• _WORK REQUEST_
Given the records below, the lines starting at the line with "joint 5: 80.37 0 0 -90" and ending at the line with "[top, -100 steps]" should be output exactly, both end lines kept and pictures left out.

========================

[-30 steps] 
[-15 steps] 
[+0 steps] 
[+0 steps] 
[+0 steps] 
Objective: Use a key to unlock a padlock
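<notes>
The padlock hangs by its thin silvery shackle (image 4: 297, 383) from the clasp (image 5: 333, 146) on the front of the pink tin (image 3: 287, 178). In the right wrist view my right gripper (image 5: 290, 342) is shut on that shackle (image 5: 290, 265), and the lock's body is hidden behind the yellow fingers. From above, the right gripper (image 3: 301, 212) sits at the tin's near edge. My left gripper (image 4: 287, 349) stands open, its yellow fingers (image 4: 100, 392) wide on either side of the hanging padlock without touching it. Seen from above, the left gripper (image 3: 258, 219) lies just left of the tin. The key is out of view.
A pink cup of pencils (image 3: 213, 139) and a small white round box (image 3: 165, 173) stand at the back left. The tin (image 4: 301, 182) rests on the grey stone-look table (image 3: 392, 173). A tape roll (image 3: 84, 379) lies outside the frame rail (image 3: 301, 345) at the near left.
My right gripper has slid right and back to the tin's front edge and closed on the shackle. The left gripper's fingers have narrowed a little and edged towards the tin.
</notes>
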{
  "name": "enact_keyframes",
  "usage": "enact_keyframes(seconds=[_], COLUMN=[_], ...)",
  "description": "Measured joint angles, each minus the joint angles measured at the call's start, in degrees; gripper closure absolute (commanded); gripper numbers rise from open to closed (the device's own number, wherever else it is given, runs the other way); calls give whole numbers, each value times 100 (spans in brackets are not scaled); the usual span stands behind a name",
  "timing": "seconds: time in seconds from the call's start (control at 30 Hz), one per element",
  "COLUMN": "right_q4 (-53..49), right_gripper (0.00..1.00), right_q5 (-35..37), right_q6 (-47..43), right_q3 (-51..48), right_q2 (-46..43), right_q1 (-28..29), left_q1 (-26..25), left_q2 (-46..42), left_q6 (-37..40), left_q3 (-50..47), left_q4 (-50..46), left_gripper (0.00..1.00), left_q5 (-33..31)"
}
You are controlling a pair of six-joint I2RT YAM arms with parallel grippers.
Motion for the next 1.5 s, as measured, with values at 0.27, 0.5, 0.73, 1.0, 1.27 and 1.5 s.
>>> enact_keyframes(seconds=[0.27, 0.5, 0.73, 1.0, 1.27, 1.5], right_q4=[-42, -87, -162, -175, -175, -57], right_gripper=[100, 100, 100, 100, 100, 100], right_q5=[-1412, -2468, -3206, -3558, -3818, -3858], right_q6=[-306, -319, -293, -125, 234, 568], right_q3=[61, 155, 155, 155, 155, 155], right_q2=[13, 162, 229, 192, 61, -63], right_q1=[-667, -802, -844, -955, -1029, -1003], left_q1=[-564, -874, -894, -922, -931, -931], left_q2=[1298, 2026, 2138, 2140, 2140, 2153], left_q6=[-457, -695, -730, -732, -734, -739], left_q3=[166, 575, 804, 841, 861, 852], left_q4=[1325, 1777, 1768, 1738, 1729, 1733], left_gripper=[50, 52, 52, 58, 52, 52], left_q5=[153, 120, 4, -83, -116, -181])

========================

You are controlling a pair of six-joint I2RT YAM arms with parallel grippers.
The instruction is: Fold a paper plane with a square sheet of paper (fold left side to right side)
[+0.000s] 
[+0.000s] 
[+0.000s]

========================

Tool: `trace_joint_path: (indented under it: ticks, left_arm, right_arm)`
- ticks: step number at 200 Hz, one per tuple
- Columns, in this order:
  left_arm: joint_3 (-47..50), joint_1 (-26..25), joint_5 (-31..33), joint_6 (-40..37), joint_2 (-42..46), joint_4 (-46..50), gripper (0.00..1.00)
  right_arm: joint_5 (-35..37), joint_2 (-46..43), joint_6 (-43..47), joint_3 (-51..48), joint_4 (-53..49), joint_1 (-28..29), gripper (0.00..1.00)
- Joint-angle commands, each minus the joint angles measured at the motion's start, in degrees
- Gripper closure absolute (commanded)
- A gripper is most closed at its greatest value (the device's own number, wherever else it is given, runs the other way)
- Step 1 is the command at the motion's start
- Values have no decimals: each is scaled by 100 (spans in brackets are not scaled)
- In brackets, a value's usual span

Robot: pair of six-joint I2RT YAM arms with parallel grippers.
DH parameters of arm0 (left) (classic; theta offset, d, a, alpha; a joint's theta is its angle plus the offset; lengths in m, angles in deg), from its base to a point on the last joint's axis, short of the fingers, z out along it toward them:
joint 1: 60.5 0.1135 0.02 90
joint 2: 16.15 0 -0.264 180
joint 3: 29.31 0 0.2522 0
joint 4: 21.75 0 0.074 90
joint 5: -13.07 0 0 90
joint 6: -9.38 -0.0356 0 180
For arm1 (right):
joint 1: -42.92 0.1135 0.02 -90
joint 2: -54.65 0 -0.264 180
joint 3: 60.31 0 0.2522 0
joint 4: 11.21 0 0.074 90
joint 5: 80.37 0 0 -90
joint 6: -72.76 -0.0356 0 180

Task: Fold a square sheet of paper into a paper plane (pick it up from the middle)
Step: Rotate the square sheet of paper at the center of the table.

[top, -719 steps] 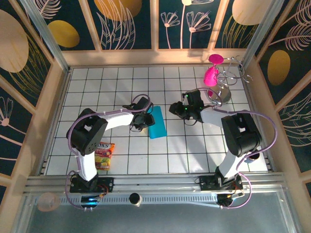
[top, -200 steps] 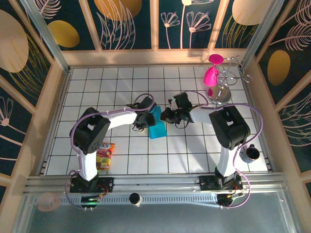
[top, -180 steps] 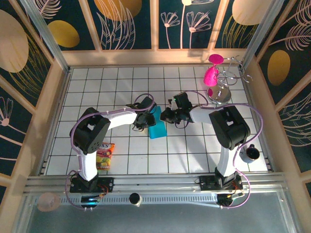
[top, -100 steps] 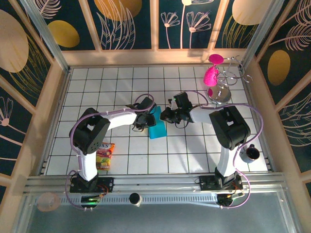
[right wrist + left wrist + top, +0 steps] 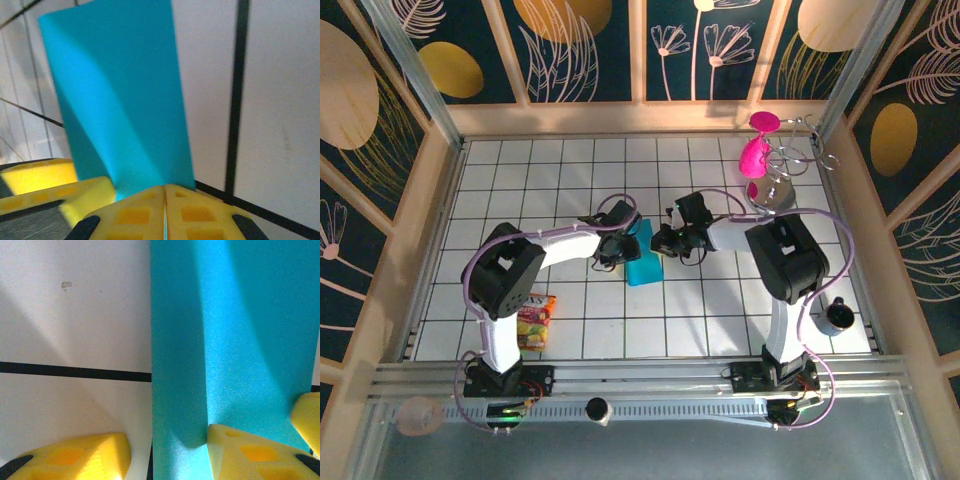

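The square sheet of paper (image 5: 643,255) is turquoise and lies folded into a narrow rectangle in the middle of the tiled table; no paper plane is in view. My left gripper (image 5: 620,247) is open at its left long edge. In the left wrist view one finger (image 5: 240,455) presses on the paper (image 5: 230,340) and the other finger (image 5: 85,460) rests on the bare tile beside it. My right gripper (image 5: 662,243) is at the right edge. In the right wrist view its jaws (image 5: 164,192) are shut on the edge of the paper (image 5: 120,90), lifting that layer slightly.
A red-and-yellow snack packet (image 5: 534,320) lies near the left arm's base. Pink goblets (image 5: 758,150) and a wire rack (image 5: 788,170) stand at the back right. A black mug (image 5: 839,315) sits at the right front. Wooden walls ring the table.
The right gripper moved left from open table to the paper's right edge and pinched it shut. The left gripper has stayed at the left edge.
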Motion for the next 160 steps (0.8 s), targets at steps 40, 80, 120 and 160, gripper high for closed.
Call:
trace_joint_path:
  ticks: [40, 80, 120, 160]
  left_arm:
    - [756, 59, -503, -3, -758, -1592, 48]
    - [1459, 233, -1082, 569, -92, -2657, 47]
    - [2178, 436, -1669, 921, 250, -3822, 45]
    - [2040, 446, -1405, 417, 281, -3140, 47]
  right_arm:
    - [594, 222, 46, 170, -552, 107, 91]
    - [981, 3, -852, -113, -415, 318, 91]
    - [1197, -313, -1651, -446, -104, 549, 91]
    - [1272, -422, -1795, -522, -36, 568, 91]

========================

• _RESULT_
joint 5: 80.37 0 0 -90
joint 6: -72.76 -0.0356 0 180

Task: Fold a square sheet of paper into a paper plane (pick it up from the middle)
Step: Rotate the square sheet of paper at the center of the table.

[top, -719 steps] 
[top, -200 steps] 
[top, -180 steps] 
[top, -100 steps] 

This answer has been given in full.